A complete failure of the safety warning system occurred with Rezulin, an adult-onset diabetes drug. According to an FDA estimate, Rezulin has already been linked to approximately 400 cases of liver failure so severe that death or an emergency liver transplant were the likely outcomes.

In hopes of identifying early signs of liver damage, both the FDA and the manufacturer recommended liver function tests every month. Later, the FDA's post-market surveillance unit did a study to see how many patients were getting the recommended liver tests. It learned that 99.4 percent of Rezulin patients did not get the needed tests.

If FDA warnings are not being heard, to whom are the doctors listening? Studies have repeatedly demonstrated that the dominant influence on the prescribing pen is the drug company sales representative.

The sales hustle is now so intense that big companies such as Merck and Pfizer can contact 150,000 doctors every week to pitch a new drug. Often that means that, in just a week, a company can contact every single physician in the country likely to prescribe a particular drug

The impact on safety of such sales programs can be seen in the case of Duract, a painkiller withdrawn last year. Introduced in 1997, Duract was similar to ordinary ibuprofen in its ability to relieve pain, but so toxic to the liver that the FDA would not allow it to be prescribed for more than 10 days. Still, despite this big drawback, an effective sales effort prompted doctors to prescribe it to 2.5 million people in its 10 months on the market.

While some companies try hard to give a balanced picture of their drugs' risks and benefits, we can't rely on a system in which making the sale is obviously the priority.

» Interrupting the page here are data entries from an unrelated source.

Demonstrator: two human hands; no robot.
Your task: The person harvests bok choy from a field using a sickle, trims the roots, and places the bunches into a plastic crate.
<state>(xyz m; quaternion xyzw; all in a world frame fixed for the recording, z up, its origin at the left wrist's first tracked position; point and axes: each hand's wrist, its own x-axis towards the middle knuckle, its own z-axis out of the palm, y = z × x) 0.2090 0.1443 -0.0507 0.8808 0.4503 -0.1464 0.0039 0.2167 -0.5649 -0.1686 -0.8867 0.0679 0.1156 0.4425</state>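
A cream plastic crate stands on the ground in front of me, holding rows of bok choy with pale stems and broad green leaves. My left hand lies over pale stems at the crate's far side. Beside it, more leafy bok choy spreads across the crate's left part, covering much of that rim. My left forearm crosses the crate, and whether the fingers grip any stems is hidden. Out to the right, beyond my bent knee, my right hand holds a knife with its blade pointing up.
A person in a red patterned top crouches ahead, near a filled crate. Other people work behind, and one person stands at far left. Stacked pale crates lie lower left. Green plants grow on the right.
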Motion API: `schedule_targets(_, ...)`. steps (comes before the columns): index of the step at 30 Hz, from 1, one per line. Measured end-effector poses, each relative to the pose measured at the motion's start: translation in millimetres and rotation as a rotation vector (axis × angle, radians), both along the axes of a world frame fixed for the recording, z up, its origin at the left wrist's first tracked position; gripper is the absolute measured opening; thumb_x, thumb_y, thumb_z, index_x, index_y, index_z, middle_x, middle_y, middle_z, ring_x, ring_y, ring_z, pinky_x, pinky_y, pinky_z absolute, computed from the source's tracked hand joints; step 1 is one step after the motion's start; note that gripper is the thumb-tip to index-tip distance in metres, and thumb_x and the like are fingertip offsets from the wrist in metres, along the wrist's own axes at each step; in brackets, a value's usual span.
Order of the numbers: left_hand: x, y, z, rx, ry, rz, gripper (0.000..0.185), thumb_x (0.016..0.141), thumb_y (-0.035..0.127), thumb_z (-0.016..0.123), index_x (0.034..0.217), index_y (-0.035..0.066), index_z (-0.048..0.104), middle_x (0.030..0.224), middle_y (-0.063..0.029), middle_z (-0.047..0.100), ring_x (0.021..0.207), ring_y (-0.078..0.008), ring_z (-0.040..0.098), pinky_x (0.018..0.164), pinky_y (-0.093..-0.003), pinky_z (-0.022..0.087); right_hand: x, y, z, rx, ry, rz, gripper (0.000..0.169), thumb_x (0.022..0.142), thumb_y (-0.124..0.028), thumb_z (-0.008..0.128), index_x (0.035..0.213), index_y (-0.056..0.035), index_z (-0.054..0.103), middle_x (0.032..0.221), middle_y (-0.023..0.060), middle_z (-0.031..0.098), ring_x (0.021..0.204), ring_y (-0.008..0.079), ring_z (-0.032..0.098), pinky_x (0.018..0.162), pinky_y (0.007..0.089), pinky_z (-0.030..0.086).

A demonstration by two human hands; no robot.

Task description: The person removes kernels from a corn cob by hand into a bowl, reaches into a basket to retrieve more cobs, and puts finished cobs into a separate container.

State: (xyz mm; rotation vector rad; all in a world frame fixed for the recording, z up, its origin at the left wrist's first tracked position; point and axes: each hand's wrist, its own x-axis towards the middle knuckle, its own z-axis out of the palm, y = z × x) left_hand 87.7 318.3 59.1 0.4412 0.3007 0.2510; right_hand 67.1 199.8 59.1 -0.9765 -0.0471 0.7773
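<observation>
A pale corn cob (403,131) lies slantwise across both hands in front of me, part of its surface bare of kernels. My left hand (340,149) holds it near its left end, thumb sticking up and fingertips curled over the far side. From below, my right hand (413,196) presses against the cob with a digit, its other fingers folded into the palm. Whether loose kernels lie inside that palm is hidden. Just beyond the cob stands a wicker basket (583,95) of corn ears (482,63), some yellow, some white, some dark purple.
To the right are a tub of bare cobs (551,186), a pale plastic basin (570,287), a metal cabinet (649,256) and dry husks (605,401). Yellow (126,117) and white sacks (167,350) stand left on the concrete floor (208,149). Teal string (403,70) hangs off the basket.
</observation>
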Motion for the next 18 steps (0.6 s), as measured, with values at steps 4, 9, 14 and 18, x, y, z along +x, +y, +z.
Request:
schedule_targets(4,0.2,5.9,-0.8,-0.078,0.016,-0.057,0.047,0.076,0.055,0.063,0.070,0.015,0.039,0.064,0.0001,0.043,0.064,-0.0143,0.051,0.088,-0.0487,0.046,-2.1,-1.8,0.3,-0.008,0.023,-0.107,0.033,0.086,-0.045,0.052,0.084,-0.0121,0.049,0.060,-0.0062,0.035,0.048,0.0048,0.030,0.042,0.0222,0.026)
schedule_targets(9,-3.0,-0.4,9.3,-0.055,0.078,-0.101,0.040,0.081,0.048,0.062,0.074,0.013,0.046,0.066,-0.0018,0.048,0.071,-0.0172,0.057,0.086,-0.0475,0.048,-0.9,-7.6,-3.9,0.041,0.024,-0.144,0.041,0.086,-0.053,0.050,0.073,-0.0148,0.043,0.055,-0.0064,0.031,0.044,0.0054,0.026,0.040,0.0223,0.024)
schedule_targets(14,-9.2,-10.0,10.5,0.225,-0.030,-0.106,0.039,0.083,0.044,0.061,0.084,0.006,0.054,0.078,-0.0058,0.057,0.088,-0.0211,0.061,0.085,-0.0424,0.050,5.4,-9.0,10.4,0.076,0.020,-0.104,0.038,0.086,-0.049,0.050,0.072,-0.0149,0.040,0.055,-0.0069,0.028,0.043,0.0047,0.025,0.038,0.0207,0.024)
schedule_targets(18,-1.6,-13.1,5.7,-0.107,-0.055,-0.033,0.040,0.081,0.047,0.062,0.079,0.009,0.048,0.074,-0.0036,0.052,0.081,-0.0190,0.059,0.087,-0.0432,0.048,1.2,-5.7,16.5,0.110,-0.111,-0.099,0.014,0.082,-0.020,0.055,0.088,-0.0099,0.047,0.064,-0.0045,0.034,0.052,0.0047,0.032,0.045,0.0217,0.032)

It's time to reengineer the way drugs are prescribed in the doctor's office. Instead of relying on memory or a two-minute sound bite from a drug sales representative, doctors need good computer systems and accurate, unbiased, and up-to-date drug information. Drug prescriptions should be entered and double-checked with a computer, and electronically transmitted to the pharmacy, eliminating another opportunity for a mistake reading the prescription at the drugstore.

Doctors also need new tools to help them tell patients all about a newly prescribed drug during the increasingly brief office visit, and to help them tailor therapy to each individual. If you go to an electronics store to buy, say, a new battery, your name will probably be linked to a computer record with your previous purchases at any other store in the chain. When a doctor prescribes a new drug, why isn't this immediately linked to your previous drug prescriptions while a computer alerts the doctor to subtle dangers, not just the obvious life-threatening drug interactions?

We already have good doctors. Now we need to engineer a system that helps them do a good job prescribing drugs, rather than making that nearly impossible.